Everything in the listing except the pictures should be written out exactly.

──────

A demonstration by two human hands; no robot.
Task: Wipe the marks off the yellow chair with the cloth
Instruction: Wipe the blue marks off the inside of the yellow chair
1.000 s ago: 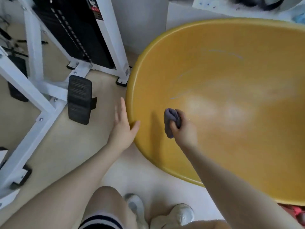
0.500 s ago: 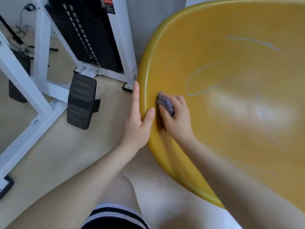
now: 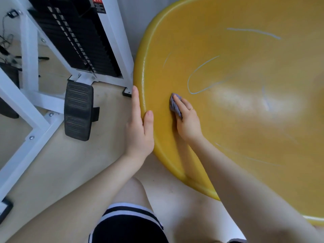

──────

● **SOLUTION FOR THIS EXERCISE**
A demonstration by two human hands; no robot.
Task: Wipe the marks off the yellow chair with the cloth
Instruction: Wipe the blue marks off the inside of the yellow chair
1.000 s ago: 
0.500 s ago: 
now: 

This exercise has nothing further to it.